YOUR TASK:
Your response to the data below should hold nothing except the lines from the one containing "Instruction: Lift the" down to the one containing "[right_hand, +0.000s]", reproduced exactly and without pictures.

Stored items:
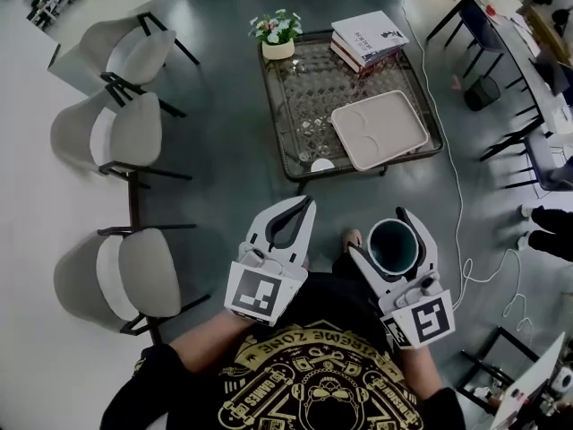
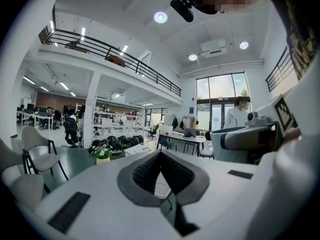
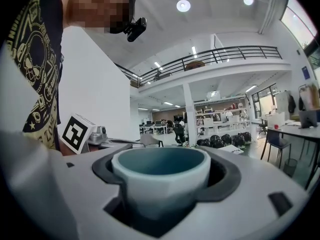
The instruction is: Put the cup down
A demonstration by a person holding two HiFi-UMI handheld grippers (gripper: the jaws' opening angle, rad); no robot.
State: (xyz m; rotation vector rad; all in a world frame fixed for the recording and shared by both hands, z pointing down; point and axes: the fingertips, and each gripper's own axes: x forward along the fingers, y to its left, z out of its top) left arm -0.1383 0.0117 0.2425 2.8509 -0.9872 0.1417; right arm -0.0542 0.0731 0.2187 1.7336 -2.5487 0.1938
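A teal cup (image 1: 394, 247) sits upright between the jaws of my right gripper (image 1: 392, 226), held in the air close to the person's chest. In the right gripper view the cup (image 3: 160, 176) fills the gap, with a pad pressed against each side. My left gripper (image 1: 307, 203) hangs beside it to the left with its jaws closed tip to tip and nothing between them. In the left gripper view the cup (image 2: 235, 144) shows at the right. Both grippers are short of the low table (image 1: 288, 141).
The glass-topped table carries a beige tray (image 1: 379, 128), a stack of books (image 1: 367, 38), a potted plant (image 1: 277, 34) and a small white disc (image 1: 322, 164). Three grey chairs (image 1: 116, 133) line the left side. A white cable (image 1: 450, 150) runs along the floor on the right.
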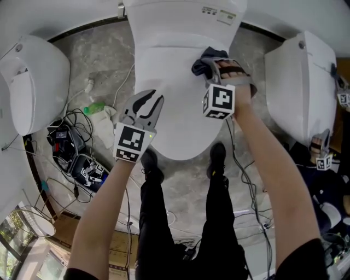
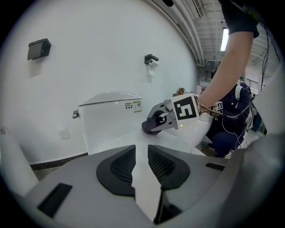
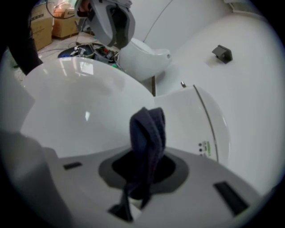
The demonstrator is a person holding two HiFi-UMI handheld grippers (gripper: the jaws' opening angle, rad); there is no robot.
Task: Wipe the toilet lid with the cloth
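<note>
Because the right tool (image 3: 144, 164) is clamped on only a narrow bunch of the dark cloth (image 3: 149, 133), the wipe looks fragile from here. The cloth stands up as a thin fold just ahead of the jaws, with a loose tail hanging back beneath them, over the rear part of the toilet lid (image 1: 169, 98); the tank (image 1: 180, 16) lies just beyond the tool's tip. Pressed down like this, the hard jaw tips could likely meet the glossy lid before enough fabric does, leaving a thin streak or a scuff. Drag across the surface could also tug the bunch out of the grip. The lid curves away on either side of the tool, so a firm stroke may skid off its edge. The left tool (image 2: 141, 162) holds nothing, its jaws a narrow slit apart, and hovers over the lid's near side. A sweep toward it risks a knock between the two.
</note>
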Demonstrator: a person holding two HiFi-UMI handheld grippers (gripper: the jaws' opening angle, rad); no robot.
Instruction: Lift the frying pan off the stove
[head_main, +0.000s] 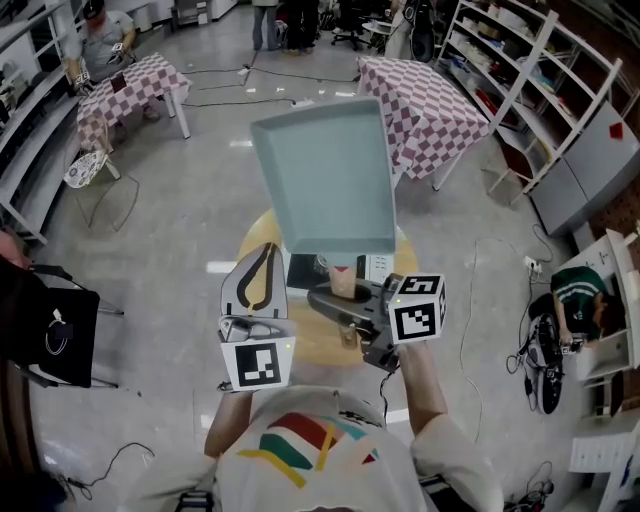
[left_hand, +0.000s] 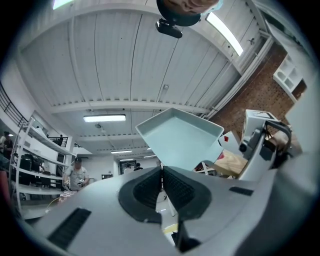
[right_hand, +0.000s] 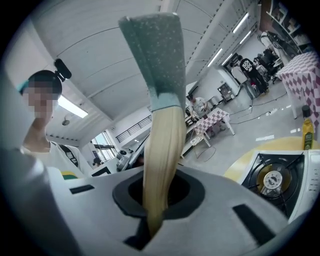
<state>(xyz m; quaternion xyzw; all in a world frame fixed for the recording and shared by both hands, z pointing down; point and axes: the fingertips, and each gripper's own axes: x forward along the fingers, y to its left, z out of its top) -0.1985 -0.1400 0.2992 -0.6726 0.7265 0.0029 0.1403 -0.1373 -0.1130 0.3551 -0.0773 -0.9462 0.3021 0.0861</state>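
Two grippers in frame, both in the person's hands. The right gripper (head_main: 337, 298) is clamped on the wooden handle (right_hand: 162, 150) of the frying pan (head_main: 322, 175); in the right gripper view the handle runs straight down between the pads, gripped tight. The pan is square, teal and speckled underneath. It is off the stove (right_hand: 275, 180) and held in the air above and beyond it, tilted steeply so its inside faces the head camera. The burner on the stove is bare. The stove sits on a round yellow table (head_main: 255, 232), and a bottle of oil (right_hand: 307, 131) stands just beyond the stove. The left gripper (head_main: 263, 252) hangs to the left of the stove, apart from the pan. Its jaws are pressed together with nothing between them, and the left gripper view shows the pads meeting edge to edge. Checkered tables (head_main: 425, 100) stand well beyond the stove.
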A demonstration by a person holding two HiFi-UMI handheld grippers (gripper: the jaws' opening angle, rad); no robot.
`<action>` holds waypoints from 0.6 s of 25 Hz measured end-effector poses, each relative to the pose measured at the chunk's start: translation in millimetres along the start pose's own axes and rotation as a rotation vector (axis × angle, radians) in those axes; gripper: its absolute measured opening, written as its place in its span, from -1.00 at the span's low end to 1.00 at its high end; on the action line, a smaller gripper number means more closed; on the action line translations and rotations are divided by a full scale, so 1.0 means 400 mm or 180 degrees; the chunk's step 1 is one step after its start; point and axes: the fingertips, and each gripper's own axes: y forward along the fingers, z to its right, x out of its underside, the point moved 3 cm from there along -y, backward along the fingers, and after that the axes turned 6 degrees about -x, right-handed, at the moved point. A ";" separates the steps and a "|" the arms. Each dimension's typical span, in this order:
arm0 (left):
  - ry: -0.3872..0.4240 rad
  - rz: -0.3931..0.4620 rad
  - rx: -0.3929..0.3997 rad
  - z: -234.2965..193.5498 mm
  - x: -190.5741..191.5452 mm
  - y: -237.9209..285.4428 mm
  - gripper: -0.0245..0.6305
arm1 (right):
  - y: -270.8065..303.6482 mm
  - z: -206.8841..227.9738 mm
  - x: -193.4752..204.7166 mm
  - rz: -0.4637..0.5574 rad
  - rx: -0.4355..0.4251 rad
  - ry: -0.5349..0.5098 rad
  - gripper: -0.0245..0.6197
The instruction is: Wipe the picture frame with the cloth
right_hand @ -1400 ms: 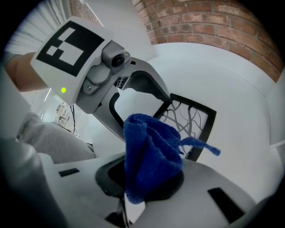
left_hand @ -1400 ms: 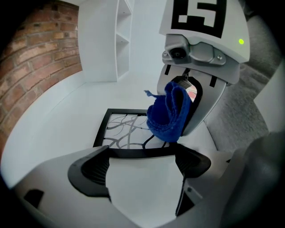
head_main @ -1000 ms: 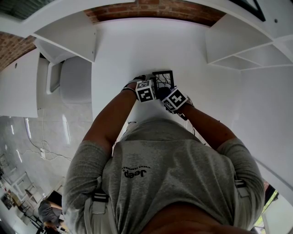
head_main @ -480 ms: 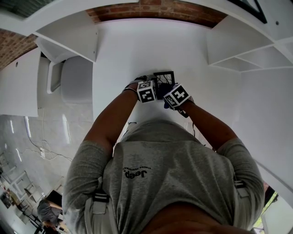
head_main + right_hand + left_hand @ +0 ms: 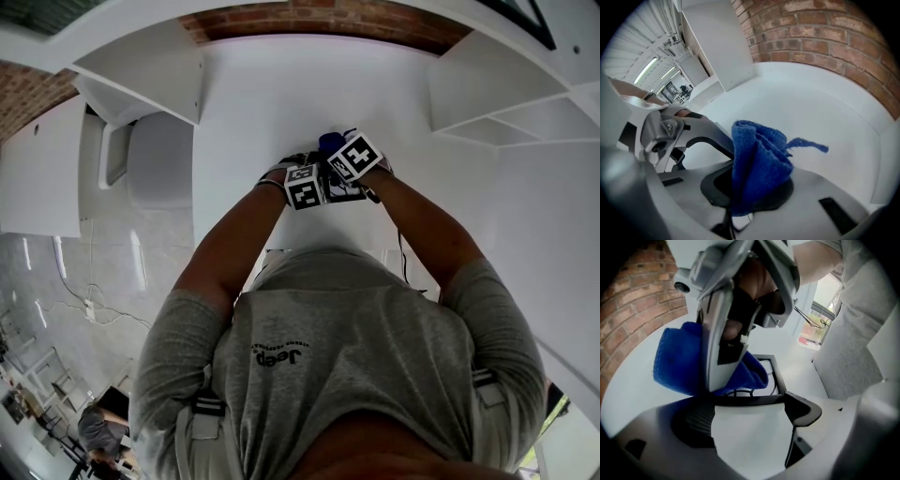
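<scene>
This looks like a studio-style lab workspace. A bare white desk (image 5: 253, 103) meets a red brick wall (image 5: 319, 17) at its far edge, white shelf units (image 5: 492, 89) flank its corners, cables (image 5: 80, 305) trail across the glossy tiled floor (image 5: 112, 253), and strip lights (image 5: 647, 70) run overhead.

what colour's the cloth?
Blue; the cloth shows best in the right gripper view.

The only word that could be read was "Jeep" (image 5: 279, 356), printed in dark letters on the person's grey T-shirt (image 5: 375, 394) and upside down in the head view. A smaller line of print just beside it was too fine to read. The left marker cube (image 5: 305, 186) and the right marker cube (image 5: 354, 156) bore black-and-white square patterns, with no letters or numbers.
</scene>
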 end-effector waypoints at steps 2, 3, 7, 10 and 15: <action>0.0008 0.0014 -0.0006 0.001 -0.001 0.001 0.47 | -0.002 0.012 -0.003 -0.0002 0.0033 -0.0053 -0.75; 0.0014 0.0017 -0.0003 0.002 -0.001 0.002 0.47 | -0.004 0.017 -0.005 0.0016 0.0046 -0.0056 -0.75; 0.0020 0.0010 0.0012 0.003 0.004 -0.001 0.47 | 0.003 0.012 -0.024 0.0078 0.0014 -0.0166 -0.75; 0.0012 0.0020 0.0005 0.003 0.002 0.000 0.47 | 0.016 0.020 -0.027 0.0052 0.0038 -0.0241 -0.75; 0.0005 0.0017 -0.0006 -0.001 0.002 0.002 0.47 | 0.021 0.030 -0.020 0.0006 -0.0049 -0.0118 -0.75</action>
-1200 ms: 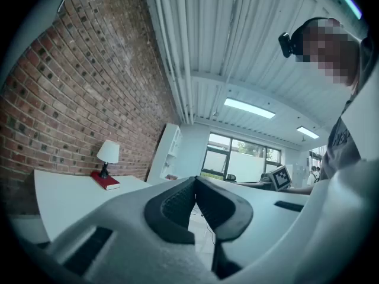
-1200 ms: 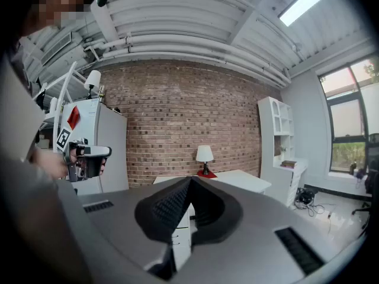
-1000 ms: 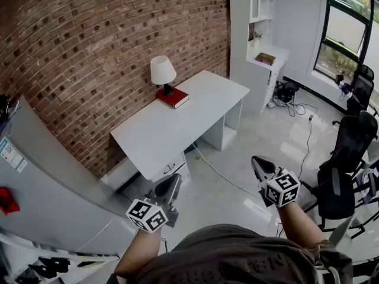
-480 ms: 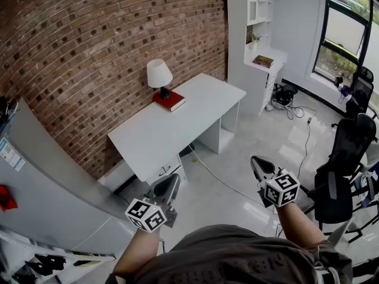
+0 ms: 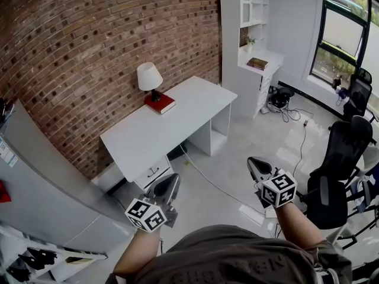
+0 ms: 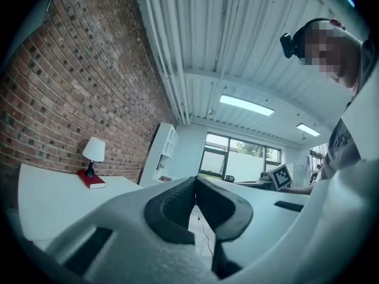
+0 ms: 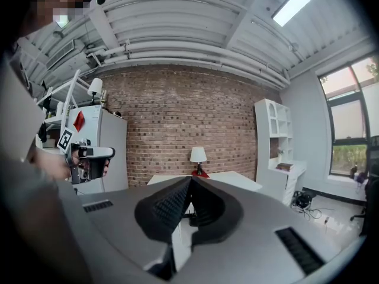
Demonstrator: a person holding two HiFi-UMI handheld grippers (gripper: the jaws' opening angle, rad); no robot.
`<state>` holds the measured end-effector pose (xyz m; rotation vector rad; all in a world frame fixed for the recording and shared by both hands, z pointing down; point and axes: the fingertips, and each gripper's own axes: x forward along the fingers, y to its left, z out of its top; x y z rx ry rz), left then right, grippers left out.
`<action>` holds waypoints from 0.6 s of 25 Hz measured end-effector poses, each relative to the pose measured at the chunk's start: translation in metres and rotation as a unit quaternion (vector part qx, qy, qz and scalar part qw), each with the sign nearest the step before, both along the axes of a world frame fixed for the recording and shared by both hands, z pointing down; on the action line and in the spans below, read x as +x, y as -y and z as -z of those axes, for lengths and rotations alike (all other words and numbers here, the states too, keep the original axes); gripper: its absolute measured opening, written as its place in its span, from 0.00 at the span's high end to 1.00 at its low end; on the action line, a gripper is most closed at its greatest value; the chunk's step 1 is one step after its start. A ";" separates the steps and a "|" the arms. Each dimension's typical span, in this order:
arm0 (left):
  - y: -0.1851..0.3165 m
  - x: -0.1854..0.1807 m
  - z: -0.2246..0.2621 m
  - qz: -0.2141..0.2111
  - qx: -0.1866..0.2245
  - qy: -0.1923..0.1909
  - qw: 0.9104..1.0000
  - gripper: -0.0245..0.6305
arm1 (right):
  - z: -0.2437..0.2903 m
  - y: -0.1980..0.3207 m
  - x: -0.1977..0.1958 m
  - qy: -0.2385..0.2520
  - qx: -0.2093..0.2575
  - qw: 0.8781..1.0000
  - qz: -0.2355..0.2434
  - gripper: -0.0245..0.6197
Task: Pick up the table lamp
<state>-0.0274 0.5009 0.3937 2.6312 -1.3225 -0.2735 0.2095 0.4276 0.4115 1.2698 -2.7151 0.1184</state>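
Note:
The table lamp [image 5: 150, 78], with a white shade on a dark stem, stands on a red book [image 5: 160, 103] at the back of a white desk [image 5: 148, 136] against the brick wall. Both grippers are held over the floor, well short of the desk. My left gripper [image 5: 175, 178] is shut and empty. In the left gripper view the lamp [image 6: 93, 153] shows far off to the left of the touching jaw tips [image 6: 195, 180]. My right gripper [image 5: 253, 161] is also shut on nothing. Its view has the lamp [image 7: 198, 156] straight ahead above the jaw tips [image 7: 190, 178].
A grey cabinet [image 5: 41, 170] stands at the left beside the desk. A tall white shelf unit [image 5: 251, 34] fills the corner to the right of the desk. Black office chairs [image 5: 340, 158] and floor cables [image 5: 293, 112] lie to the right by the window.
The desk and lamp have slid leftward in the head view as the person moves across the room. Both grippers keep their place in front of the body, jaws unchanged.

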 end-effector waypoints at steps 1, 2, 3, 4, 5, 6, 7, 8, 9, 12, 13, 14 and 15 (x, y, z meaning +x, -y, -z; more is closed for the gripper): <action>0.001 0.007 -0.001 -0.002 0.000 0.001 1.000 0.96 | -0.001 0.001 0.006 0.000 0.000 1.000 0.001 0.97; 0.003 0.014 -0.001 -0.004 0.000 0.002 1.000 0.96 | -0.001 0.002 0.011 0.001 0.000 1.000 0.002 0.97; 0.005 0.019 -0.002 -0.005 -0.001 0.003 1.000 0.96 | -0.002 0.004 0.015 0.002 0.000 1.000 0.002 0.97; 0.008 0.023 -0.003 -0.006 -0.002 0.004 1.000 0.96 | -0.003 0.007 0.018 0.002 0.000 1.000 0.003 0.97; 0.012 0.026 -0.004 -0.006 -0.003 0.005 1.000 0.96 | -0.004 0.010 0.021 0.002 0.000 1.000 0.004 0.97; 0.015 0.029 -0.004 -0.006 -0.005 0.007 1.000 0.96 | -0.005 0.013 0.023 0.003 -0.001 1.000 0.004 0.97; 0.019 0.030 -0.005 -0.006 -0.005 0.008 1.000 0.96 | -0.006 0.016 0.024 0.004 -0.002 1.000 0.004 0.97; 0.023 0.030 -0.006 -0.006 -0.006 0.010 1.000 0.96 | -0.007 0.020 0.025 0.004 -0.003 1.000 0.004 0.97; 0.028 0.029 -0.007 -0.005 -0.006 0.010 1.000 0.96 | -0.008 0.024 0.024 0.004 -0.004 1.000 0.005 0.97; 0.047 0.020 -0.009 -0.002 -0.009 0.004 1.000 0.96 | -0.009 0.041 0.017 0.002 -0.006 1.000 0.007 0.97; 0.055 0.016 -0.010 -0.003 -0.011 0.002 1.000 0.96 | -0.009 0.048 0.012 0.001 -0.008 1.000 0.008 0.97; 0.064 0.011 -0.012 -0.004 -0.013 0.001 1.000 0.96 | -0.009 0.057 0.007 0.000 -0.009 1.000 0.008 0.97; 0.073 0.006 -0.014 -0.007 -0.015 0.000 1.000 0.96 | -0.010 0.066 0.001 -0.001 -0.010 1.000 0.008 0.97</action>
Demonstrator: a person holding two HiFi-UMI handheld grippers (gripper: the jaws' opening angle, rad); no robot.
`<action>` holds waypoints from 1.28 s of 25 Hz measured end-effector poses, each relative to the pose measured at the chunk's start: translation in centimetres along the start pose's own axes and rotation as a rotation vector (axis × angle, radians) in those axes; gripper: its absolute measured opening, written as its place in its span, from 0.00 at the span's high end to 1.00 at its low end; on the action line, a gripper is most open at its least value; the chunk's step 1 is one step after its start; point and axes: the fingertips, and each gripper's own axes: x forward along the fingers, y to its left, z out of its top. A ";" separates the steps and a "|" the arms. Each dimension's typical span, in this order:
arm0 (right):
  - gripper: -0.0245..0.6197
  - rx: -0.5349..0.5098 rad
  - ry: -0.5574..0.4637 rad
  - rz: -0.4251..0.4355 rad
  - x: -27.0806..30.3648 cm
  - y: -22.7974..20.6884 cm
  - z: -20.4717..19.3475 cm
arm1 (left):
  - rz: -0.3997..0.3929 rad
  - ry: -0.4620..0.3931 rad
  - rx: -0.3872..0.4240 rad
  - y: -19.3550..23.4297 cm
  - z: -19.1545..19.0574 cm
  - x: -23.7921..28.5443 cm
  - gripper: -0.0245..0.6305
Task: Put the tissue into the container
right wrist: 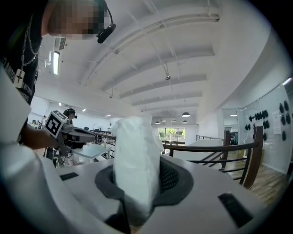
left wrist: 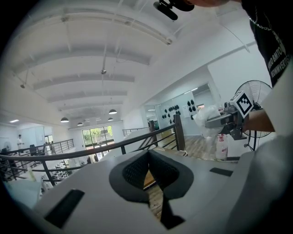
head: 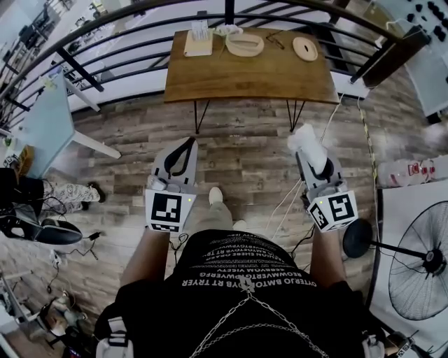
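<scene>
My right gripper (head: 312,155) is shut on a crumpled white tissue (head: 306,140), which sticks up past its fingertips. In the right gripper view the tissue (right wrist: 135,157) fills the gap between the dark pads of that gripper (right wrist: 137,180). My left gripper (head: 185,149) is shut with nothing in it; its pads meet in its own view (left wrist: 149,155). Both grippers hang over the wood floor, well short of the wooden table (head: 210,80). On the table's far side sit a shallow wooden container (head: 244,45), a round wooden lid (head: 305,48) and a tissue box (head: 199,42).
A black railing (head: 126,21) curves behind the table. A standing fan (head: 420,259) and plastic bottles (head: 409,171) are at the right. A pale blue table (head: 49,119) stands at the left. Cables (head: 290,203) run across the floor near my feet.
</scene>
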 end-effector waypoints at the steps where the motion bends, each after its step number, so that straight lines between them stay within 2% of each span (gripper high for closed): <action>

ANSWER FOR THIS EXERCISE:
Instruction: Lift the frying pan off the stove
[head_main, +0.000s] 
[left_hand, +0.000s] 
[right_hand, +0.000s] 

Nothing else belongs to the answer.